→ **WHAT YOU NEED TO DO**
Which of the lines in the listing that follows hold "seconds"? Pull each one out.

→ **SOURCE MATERIAL**
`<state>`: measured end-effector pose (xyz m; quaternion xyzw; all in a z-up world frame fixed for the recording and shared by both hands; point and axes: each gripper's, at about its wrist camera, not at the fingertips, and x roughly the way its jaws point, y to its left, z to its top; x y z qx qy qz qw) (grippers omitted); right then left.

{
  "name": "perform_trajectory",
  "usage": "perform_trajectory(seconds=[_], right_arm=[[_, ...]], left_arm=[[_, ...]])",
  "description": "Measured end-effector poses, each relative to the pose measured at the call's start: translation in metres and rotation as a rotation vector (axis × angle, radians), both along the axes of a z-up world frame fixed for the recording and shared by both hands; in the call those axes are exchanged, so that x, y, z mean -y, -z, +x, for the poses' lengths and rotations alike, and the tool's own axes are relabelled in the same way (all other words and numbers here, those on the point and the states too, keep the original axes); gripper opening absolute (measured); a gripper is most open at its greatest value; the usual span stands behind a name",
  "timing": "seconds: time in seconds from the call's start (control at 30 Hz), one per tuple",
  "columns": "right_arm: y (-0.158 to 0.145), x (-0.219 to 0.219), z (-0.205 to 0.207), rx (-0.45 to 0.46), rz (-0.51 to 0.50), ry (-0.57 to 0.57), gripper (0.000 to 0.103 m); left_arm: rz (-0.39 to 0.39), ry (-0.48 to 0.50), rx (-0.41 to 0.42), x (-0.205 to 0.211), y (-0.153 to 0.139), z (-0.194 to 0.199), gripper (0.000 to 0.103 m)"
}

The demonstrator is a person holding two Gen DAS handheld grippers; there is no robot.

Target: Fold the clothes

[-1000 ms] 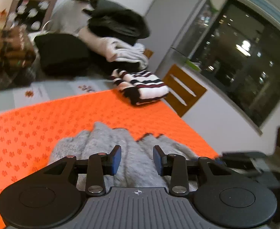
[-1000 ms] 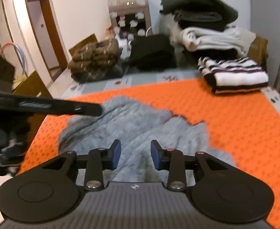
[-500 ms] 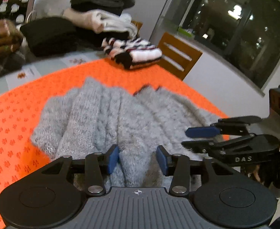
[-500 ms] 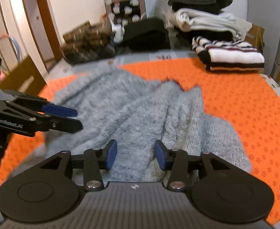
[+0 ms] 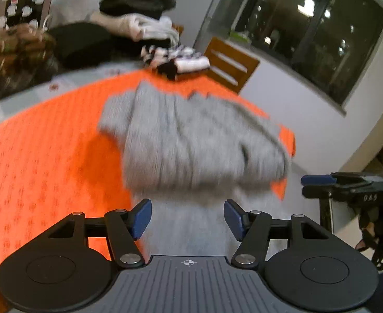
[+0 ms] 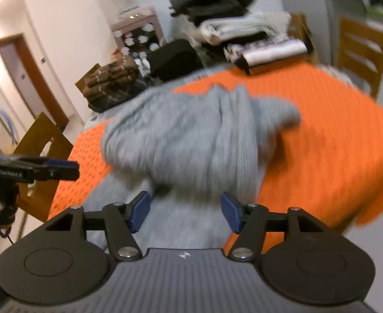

→ **OUTPUT**
  "usage": "perform_trajectory(seconds=[_], right_arm=[[_, ...]], left_arm=[[_, ...]])",
  "timing": "seconds: time in seconds from the call's start (control at 30 Hz), one per tuple",

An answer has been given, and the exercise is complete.